Your answer should be the exact lines of the data below from the one containing "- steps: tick" through the one containing "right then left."; please include nothing else.

DATA SECTION: Begin

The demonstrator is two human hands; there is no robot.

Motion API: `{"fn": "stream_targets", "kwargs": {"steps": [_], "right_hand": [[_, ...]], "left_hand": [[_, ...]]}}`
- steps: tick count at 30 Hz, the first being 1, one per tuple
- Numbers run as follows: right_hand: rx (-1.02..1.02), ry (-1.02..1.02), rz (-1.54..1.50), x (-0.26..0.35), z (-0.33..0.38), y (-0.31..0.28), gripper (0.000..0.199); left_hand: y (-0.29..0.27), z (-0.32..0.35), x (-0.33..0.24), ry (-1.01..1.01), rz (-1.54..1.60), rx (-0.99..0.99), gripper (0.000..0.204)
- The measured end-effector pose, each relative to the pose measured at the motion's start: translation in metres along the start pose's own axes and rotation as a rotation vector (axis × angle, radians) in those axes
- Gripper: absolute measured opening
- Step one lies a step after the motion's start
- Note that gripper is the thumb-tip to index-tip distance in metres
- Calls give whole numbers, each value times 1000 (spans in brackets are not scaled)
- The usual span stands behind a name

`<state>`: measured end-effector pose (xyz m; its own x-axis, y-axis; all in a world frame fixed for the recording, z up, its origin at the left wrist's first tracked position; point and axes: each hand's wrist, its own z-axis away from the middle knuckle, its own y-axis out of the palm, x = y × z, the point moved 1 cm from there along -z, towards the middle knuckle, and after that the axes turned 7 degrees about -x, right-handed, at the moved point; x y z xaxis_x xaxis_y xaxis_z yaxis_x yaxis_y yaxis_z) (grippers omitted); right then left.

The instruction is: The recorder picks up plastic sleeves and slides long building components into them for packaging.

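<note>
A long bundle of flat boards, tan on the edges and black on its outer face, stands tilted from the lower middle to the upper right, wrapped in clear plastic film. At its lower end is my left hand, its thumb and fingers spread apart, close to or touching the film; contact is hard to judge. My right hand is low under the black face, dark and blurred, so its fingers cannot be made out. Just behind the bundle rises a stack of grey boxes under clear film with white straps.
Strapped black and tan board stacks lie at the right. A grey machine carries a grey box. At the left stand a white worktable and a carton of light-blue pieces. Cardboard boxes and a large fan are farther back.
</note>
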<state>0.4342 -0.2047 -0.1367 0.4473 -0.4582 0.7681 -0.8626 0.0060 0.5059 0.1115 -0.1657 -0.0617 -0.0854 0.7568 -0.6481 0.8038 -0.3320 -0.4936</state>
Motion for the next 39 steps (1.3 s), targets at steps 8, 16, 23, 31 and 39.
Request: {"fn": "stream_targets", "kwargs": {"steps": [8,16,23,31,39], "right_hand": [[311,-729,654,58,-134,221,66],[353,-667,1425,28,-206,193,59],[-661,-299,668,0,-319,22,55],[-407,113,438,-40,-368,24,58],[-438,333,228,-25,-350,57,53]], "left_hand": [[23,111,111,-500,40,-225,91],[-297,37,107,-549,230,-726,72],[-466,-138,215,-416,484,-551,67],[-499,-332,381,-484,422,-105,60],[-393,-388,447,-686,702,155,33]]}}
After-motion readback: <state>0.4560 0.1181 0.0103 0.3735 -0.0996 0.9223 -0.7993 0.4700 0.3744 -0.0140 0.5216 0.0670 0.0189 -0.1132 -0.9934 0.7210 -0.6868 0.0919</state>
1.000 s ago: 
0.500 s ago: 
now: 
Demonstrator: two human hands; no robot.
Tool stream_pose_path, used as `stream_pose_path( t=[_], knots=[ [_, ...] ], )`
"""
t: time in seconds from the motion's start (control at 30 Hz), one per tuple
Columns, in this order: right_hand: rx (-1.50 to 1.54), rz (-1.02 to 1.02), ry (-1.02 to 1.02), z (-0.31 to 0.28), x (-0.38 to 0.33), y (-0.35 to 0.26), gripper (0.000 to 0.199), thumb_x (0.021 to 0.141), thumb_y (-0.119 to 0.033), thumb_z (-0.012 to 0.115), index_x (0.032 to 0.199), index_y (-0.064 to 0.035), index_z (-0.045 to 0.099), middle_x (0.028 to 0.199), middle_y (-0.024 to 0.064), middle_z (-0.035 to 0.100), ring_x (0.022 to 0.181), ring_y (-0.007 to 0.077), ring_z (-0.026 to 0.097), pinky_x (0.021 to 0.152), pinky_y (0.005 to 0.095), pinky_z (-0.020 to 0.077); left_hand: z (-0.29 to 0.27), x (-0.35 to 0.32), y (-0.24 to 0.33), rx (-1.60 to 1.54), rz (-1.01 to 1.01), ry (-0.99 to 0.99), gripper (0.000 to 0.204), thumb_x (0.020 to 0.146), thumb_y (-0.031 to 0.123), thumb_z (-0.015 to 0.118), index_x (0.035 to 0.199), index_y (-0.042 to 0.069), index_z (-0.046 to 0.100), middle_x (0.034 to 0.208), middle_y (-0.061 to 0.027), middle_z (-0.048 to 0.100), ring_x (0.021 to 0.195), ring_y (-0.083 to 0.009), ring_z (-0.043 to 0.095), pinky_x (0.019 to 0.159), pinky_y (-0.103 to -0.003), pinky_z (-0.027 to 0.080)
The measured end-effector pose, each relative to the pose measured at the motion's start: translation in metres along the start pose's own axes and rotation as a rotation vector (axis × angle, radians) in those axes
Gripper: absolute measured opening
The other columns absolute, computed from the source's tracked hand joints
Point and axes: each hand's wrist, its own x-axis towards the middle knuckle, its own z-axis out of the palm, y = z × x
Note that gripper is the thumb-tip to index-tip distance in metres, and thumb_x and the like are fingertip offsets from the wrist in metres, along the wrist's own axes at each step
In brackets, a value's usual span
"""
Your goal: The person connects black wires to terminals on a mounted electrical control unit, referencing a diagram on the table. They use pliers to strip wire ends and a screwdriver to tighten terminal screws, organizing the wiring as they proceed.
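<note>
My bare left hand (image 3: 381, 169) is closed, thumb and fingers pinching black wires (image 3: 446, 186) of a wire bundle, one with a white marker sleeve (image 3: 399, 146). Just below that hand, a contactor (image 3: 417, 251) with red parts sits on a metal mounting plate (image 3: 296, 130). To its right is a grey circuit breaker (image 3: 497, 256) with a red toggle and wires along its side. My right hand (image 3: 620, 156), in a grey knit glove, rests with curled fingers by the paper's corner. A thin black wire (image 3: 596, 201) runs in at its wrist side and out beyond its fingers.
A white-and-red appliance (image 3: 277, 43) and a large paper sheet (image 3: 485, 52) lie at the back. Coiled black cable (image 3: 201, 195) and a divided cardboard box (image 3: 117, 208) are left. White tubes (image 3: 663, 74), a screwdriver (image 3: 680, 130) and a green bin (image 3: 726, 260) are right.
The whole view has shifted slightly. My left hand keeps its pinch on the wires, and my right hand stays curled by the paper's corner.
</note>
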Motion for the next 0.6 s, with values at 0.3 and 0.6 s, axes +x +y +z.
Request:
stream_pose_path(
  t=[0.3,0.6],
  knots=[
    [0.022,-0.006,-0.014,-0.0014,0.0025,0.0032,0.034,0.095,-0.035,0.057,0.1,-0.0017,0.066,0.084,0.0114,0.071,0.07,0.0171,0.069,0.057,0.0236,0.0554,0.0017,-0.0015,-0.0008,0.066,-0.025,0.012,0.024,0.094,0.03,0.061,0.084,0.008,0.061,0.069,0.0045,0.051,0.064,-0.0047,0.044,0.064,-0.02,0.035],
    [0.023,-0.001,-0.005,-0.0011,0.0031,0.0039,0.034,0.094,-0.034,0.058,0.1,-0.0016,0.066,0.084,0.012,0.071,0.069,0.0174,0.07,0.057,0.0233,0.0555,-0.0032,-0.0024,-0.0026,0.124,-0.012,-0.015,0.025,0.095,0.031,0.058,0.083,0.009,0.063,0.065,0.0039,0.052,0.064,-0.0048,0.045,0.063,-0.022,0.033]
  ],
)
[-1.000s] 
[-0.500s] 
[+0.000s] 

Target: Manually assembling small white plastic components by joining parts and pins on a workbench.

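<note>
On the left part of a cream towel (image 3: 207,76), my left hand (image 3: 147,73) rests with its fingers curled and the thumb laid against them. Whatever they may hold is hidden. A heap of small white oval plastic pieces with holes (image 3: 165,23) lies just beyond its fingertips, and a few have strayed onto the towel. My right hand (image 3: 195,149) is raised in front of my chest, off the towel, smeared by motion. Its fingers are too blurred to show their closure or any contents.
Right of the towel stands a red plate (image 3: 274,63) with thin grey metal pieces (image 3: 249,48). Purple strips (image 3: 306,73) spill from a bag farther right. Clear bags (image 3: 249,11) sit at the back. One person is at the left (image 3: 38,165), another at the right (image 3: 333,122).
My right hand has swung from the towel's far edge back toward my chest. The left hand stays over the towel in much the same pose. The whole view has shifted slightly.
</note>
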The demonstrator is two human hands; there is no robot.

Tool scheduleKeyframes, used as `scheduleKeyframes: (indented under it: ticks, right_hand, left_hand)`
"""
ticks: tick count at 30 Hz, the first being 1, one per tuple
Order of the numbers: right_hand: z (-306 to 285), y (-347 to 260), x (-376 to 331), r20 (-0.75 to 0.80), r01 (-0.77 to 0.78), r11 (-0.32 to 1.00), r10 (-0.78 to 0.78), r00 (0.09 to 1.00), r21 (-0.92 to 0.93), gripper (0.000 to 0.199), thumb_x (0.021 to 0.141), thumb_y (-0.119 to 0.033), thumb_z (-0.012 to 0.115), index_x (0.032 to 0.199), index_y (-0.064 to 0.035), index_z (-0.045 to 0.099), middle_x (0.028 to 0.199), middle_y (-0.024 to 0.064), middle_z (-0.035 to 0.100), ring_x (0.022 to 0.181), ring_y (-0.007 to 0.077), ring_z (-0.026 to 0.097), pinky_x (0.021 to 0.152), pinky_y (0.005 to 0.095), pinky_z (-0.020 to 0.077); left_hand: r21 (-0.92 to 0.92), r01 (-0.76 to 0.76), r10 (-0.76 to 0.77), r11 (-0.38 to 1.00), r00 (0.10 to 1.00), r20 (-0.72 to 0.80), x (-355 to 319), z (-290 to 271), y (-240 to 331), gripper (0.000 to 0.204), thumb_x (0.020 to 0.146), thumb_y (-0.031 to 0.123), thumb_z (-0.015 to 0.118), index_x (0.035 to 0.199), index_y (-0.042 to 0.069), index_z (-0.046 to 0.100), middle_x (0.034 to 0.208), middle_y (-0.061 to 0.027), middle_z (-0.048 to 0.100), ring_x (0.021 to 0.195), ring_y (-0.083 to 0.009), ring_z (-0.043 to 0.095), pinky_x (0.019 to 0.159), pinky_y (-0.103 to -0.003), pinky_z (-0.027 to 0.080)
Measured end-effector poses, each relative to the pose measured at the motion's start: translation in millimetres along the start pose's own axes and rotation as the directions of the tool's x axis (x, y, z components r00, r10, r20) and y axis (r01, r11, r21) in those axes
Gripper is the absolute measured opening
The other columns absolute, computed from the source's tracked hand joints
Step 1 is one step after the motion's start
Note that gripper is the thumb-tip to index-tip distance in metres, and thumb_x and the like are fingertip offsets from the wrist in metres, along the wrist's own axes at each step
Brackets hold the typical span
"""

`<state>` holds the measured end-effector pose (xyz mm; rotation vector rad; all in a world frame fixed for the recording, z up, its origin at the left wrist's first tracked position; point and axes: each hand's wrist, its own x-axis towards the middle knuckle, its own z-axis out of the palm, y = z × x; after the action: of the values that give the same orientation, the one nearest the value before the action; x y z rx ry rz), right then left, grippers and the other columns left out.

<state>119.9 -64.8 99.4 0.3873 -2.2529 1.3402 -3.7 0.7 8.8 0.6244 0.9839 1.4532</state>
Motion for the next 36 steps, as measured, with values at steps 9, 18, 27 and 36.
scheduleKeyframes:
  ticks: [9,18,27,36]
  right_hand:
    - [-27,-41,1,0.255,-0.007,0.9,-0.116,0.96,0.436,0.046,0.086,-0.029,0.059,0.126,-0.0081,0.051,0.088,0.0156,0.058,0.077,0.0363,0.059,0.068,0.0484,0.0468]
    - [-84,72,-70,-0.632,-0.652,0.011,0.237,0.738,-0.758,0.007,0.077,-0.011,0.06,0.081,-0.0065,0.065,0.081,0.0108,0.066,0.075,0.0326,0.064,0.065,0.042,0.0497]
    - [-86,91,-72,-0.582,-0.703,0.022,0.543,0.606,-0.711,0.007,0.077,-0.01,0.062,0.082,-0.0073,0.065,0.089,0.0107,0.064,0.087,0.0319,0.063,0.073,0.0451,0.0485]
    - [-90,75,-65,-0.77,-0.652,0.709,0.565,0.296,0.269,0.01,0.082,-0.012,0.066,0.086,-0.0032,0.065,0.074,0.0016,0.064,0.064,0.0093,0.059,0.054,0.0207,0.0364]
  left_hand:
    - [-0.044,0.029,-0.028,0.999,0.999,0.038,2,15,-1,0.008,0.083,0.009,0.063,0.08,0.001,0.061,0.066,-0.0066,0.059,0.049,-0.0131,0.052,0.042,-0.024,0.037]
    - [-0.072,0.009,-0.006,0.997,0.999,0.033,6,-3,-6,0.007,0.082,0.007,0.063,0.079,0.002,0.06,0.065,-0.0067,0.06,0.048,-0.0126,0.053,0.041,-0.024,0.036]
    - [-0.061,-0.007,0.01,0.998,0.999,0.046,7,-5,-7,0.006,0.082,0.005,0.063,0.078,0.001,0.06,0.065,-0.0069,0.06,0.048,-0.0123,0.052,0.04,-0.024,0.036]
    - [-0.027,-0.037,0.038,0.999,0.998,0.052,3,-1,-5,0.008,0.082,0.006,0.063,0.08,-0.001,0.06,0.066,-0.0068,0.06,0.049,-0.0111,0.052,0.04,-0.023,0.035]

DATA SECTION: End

■ ANSWER SPACE ■
- steps: tick count at 30 Hz, the first being 1, one per tuple
- Numbers run as follows: right_hand: rx (-1.02..1.02), ry (-1.02..1.02), rz (-1.54..1.50), x (-0.26..0.35), z (-0.33..0.38), y (-0.31..0.28), gripper (0.000..0.199); left_hand: y (-0.29..0.27), z (-0.32..0.35), x (-0.33..0.24), ry (-1.01..1.01), rz (-1.54..1.60), rx (-0.99..0.99), gripper (0.000..0.204)
- The measured end-effector pose, each relative to the pose measured at the motion's start: translation in metres along the start pose's own axes and rotation as a rotation vector (axis × angle, radians) in those axes
- Gripper: absolute measured opening
- Step one lies a step after the motion's start
- Note that gripper is the thumb-tip to index-tip distance in metres
- Calls give whole numbers, each value times 1000 (spans in brackets are not scaled)
- The usual span stands behind a name

`<state>`: measured end-effector pose (xyz m; its own x-axis, y-axis; all in a world frame fixed for the recording, z up, its origin at the left wrist's first tracked position; point and axes: each hand's wrist, its own z-axis away from the middle knuckle, its own y-axis out of the palm, x = y × z, the point moved 1 cm from there along -z, towards the middle knuckle, and after that the axes turned 7 degrees about -x, right-handed, at the moved point; x y z xaxis_x xaxis_y xaxis_z yaxis_x yaxis_y yaxis_z) (grippers omitted); right then left.

This output has been given in full.